"Teaching is the most difficult profession of them all," educator Lee Shulman recently told a group of teachers and psychologists. The only time a physician comes close to doing what a teacher does is when the doctor faces an emergency room of multiple patients with multiple conditions, all of whom need immediate attention. That's what a teacher deals with every day in a class of 30, he noted.
Shulman described a few of the basics required of the expert teacher: cognitive understanding of how students learn; emotional preparation to relate to many students whose varied needs are not always evident; content knowledge from which to draw different ways to present a concept; and, finally, the ability to make teaching decisions quickly and act on them.
"And they are expected to do all this constantly, with a 20-minute break for lunch," he added.
In his book Why Don't Students Like School? (Jossey-Bass, 2008), cognitive scientist Daniel T. Willingham also upholds the complexity of teaching, explaining that teaching must be an "act of persuasion" if teachers are to convince students that learning is worth the effort. Although principles from cognitive science such as "Know your students" sometimes sound like bubbe psychology—that is, commonsense wisdom that your grandmother has always known—that doesn't make these principles easy to master, he writes. Both learning and teaching require practice.
Willingham goes on to say that ignoring research-based principles of learning—for example, that "factual knowledge precedes skills" or that "proficiency requires practice"—can have negative effects on student learning. He also critiques many familiar principles that he regards as lacking a research base, for example, learning styles theory. "Knowledge of students' learning style is not necessary," he says. "Think of lesson content driving decisions about how to teach, not student differences."
This issue of Educational Leadership offers many hard-earned insights from leading educators and researchers about how effective teachers "meet students where they are."
Robyn Jackson (p. 6), author of the intriguing Never Work Harder Than Your Students (ASCD, 2009), proposes new vocabulary for what teachers need to understand about students. Students become more willing to acquire new knowledge and skills when their teacher acknowledges their currency, she explains. A student's currency might be recognition from classmates, a graceful way to redeem himself, or informality in the classroom. Robyn describes how various teachers recognize their students' currencies without undervaluing their own, such as a quiet, organized classroom or hard-working students.
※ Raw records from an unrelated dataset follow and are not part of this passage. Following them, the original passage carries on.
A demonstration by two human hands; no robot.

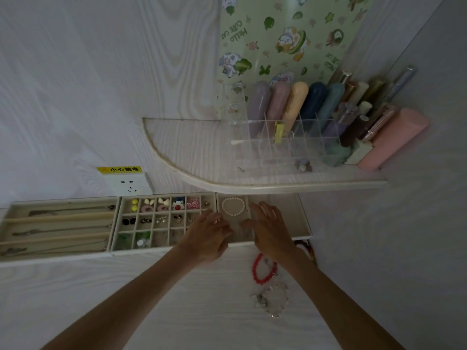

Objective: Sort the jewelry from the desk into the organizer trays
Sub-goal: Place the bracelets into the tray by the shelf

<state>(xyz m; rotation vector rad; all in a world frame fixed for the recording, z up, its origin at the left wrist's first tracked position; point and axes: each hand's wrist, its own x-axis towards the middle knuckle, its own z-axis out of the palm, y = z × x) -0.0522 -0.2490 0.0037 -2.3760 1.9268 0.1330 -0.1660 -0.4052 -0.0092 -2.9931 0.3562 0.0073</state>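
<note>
Three beige organizer trays stand in a row at the back of the desk. The right tray [302,223] holds a white pearl bracelet [233,206] in its back left compartment. Both hands hover over this tray. My left hand [207,238] reaches in with loosely bent fingers, and my right hand [271,232] has its fingers spread. Between their fingertips lies something pale and blurred [237,229]; I cannot tell what it is. On the desk near my right wrist lie a red bead bracelet [260,271] and a clear crystal bracelet [274,301].
The middle grid tray [115,233] holds earrings and small charms. The left tray [7,210] holds necklaces in long slots. A curved shelf [252,186] overhangs the trays and carries a clear acrylic organizer [290,145] with bottles. A wall socket [130,184] sits behind the trays.
</note>
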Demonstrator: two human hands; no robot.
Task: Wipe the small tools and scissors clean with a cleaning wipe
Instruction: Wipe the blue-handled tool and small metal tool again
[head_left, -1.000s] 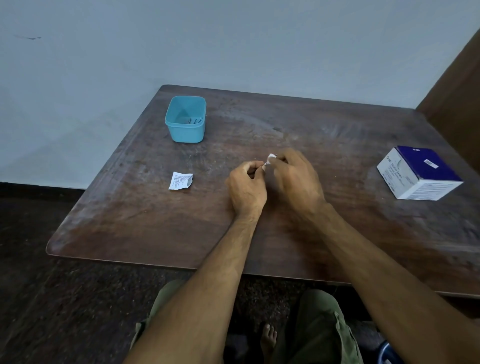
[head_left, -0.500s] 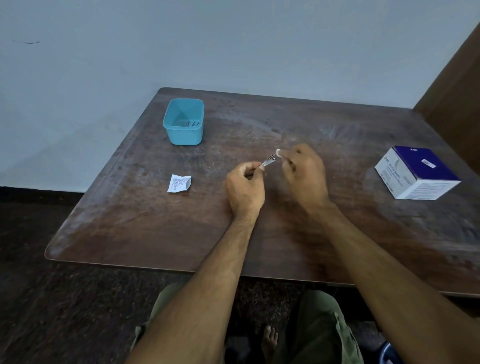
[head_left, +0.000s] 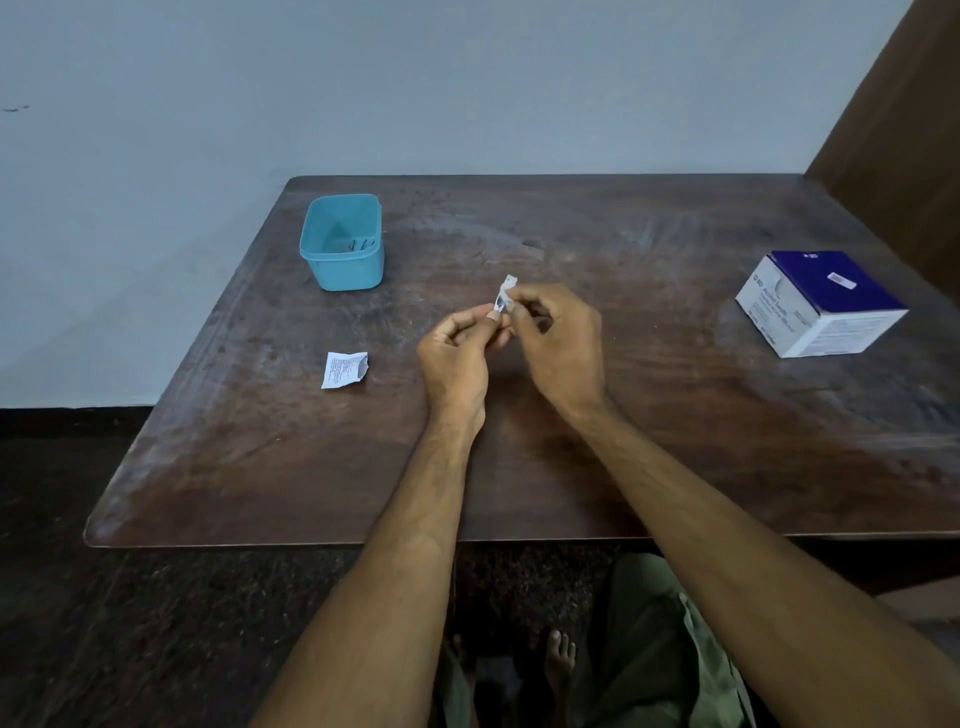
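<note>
**Hands, wipe and small tool over wooden table**

Left hand: raised above the table, fingers curled, thumb and forefinger pinching a small tool; only a dark, short part of the tool shows between the fingertips, its kind cannot be told

Right hand: just beside the left hand, touching it at the fingertips, fingers curled and pinching a white cleaning wipe; the wipe is wrapped about the tool's exposed end, its upper corner standing free above both hands

Torn wipe sachet: white, printed, lying flat on the table to the left of the left hand, apart from it

Blue plastic tub: open-topped, farther from the person than the hands and to their left; thin dark items lie at its bottom, too small to identify

Box: white sides, dark blue top, well to the right of the right hand, near the table's right edge

Below the near table edge: green trousers and a bare foot on the dark floor
</note>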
In "One Kid at a Time," Carol Ann Tomlinson (p. 12) recalls the students who challenged her "certainties" about teaching and started her thinking about the principles that underlie differentiated instruction. Scott taught her how to connect with a student's interests. Golden taught her how important it is to allow a student to enter the curriculum at a place that makes sense for him. Geoff taught her how to give students permission to pursue their passions and work at their own pace. Figuring out how to make learning work for one student left her better prepared to address the needs of all.
In "Snapshots of Students' Misunderstandings," Marilyn Burns (p. 18) recommends probing student thinking in one-on-one interviews not only when their answers are wrong but also when they are right. All students need the experience of communicating how they reason, she writes, and all teachers need to learn how students think.
In her comprehensive analysis of effective interventions for Latino students, Patricia Gándara (p. 24) writes with the urgency of someone trying to avert a crisis. We must not only meet Latino students where they are but also provide them with opportunities they have never had before. Often, promising reforms—like early childhood education, college-going programs, and parenting programs—are discarded too early. She writes: "Our key to successfully meeting Latino students' needs is to conceptualize our efforts as a continuum of interventions rather than discrete interventions."
From reminding us not to take for granted what students know (p. 50) to reviewing the qualities of an effective grading system (p. 31), our authors take us far beyond slogans as they probe the complex art and science of teaching and learning. The more we know about how the mind works, the more we need to know. That's what we hope our students will learn, too.